[[ MATERIAL PROVIDED open ]]

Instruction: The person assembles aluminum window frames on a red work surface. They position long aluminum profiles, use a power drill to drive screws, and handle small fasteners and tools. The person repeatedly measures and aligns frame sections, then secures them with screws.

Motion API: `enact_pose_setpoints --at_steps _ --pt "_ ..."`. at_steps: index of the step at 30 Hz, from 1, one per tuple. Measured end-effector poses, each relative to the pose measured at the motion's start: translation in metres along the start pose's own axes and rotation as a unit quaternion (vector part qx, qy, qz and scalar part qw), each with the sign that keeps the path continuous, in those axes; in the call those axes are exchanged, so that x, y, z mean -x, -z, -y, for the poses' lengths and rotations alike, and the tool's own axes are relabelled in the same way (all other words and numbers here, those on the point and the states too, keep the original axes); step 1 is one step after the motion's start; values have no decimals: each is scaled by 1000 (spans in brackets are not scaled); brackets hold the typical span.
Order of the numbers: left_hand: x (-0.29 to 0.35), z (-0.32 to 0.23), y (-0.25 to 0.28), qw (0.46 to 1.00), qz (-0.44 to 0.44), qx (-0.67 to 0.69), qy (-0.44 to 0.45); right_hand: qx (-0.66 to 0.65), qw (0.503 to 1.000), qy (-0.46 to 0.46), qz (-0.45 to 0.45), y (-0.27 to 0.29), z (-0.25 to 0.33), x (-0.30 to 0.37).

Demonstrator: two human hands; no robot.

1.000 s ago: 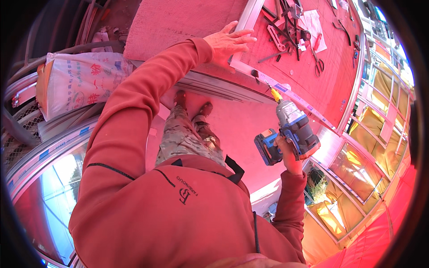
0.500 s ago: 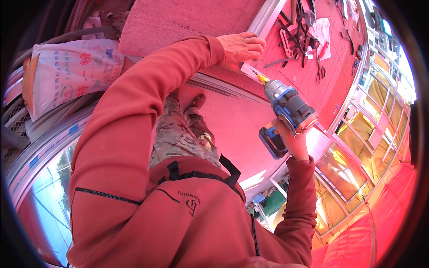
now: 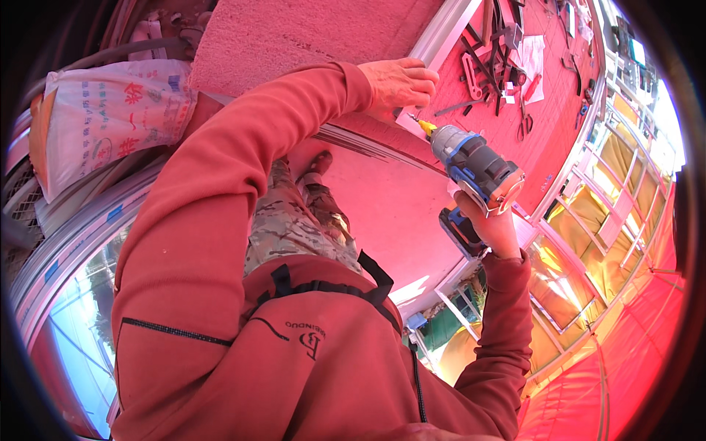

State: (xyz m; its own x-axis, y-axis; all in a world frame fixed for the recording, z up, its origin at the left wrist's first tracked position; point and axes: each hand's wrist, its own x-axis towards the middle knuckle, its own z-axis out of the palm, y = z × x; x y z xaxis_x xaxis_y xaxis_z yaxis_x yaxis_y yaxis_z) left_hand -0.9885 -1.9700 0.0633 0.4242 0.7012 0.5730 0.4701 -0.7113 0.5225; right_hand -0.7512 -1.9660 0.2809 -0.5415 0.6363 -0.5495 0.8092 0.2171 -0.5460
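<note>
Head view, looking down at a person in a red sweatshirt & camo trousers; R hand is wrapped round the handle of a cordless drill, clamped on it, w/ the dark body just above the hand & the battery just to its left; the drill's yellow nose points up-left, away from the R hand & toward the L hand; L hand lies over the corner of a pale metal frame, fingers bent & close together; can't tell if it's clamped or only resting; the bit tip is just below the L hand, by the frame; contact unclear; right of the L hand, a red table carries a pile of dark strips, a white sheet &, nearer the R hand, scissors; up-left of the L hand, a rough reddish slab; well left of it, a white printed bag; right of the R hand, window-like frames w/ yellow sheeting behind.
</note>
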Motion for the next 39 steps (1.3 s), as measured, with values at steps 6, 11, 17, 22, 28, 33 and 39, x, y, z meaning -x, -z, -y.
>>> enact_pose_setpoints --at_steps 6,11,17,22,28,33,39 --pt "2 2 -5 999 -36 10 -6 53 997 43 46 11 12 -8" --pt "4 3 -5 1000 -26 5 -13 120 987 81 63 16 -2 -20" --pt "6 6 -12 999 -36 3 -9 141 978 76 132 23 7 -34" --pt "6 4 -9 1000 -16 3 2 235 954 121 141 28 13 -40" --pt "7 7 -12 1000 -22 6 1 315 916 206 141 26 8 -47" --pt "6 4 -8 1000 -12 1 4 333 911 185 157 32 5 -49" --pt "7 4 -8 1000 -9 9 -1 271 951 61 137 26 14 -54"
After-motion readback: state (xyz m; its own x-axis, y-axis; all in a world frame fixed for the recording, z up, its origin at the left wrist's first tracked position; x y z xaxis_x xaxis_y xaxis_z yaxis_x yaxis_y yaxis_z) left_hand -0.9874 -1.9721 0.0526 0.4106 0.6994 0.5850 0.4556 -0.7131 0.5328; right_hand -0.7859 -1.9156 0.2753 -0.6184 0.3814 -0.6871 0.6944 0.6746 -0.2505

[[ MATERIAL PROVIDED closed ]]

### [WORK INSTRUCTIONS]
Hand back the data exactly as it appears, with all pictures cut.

### [COMPLETED TASK]
Instruction: The person assembles aluminum window frames on a red work surface. They position long aluminum profiles, use a power drill to drive screws, and handle small fasteners and tools. The person repeatedly measures and aligns frame sections, then secures them with screws.

Motion API: `enact_pose_setpoints --at_steps _ --pt "_ ..."`. at_steps: index of the step at 30 Hz, from 1, one per tuple. Measured end-effector poses, each relative to the pose measured at the motion's start: translation in metres along the start pose's own axes and rotation as a unit quaternion (vector part qx, qy, qz and scalar part qw), each with the sign that keeps the path continuous, in those axes; in the call those axes are exchanged, so that x, y, z mean -x, -z, -y, for the poses' lengths and rotations alike, and the tool's own axes are relabelled in the same way (all other words and numbers here, those on the point and the states too, keep the original axes); step 1 is one step after the motion's start; values have no decimals: each is scaled by 1000 (spans in brackets are not scaled); brackets hold the typical span.
Order of the numbers: left_hand: x (-0.29 to 0.35), z (-0.32 to 0.23), y (-0.25 to 0.28), qw (0.46 to 1.00), qz (-0.44 to 0.44), qx (-0.67 to 0.69), qy (-0.44 to 0.45); right_hand: qx (-0.66 to 0.65), qw (0.503 to 1.000), qy (-0.46 to 0.46), qz (-0.45 to 0.45), y (-0.27 to 0.29), z (-0.25 to 0.33), x (-0.30 to 0.37).

Demonstrator: two human hands; no robot.

1.000 s ago: 
0.500 s ago: 
now: 

State: (xyz m; its own x-axis, y-axis; all in a world frame fixed for the recording, z up, its origin at the left wrist's first tracked position; point and axes: each hand's wrist, its own x-axis towards the middle knuckle, its own z-axis out of the palm, y = z × x; x y z xaxis_x xaxis_y xaxis_z yaxis_x yaxis_y yaxis_z) left_hand -0.9885 -1.9700 0.0633 0.4242 0.7012 0.5730 0.4701 -0.7113 0.5225; right_hand -0.7512 -1.9660 0.2809 -0.5415 0.6363 -0.5495 0.8092 0.2171 -0.5460
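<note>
Head view, looking down at a person in a red sweatshirt & camo trousers; R hand is wrapped round the handle of a cordless drill, clamped on it, w/ the dark body just above the hand & the battery just to its left; the drill's yellow nose points up-left, away from the R hand & toward the L hand; L hand lies over the corner of a pale metal frame, fingers bent & close together; can't tell if it's clamped or only resting; the bit tip is just below the L hand, by the frame; contact unclear; right of the L hand, a red table carries a pile of dark strips, a white sheet &, nearer the R hand, scissors; up-left of the L hand, a rough reddish slab; well left of it, a white printed bag; right of the R hand, window-like frames w/ yellow sheeting behind.
</note>
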Motion for the next 39 steps (1.3 s), as measured, with values at steps 6, 11, 17, 22, 28, 33 and 39, x, y, z meaning -x, -z, -y.
>>> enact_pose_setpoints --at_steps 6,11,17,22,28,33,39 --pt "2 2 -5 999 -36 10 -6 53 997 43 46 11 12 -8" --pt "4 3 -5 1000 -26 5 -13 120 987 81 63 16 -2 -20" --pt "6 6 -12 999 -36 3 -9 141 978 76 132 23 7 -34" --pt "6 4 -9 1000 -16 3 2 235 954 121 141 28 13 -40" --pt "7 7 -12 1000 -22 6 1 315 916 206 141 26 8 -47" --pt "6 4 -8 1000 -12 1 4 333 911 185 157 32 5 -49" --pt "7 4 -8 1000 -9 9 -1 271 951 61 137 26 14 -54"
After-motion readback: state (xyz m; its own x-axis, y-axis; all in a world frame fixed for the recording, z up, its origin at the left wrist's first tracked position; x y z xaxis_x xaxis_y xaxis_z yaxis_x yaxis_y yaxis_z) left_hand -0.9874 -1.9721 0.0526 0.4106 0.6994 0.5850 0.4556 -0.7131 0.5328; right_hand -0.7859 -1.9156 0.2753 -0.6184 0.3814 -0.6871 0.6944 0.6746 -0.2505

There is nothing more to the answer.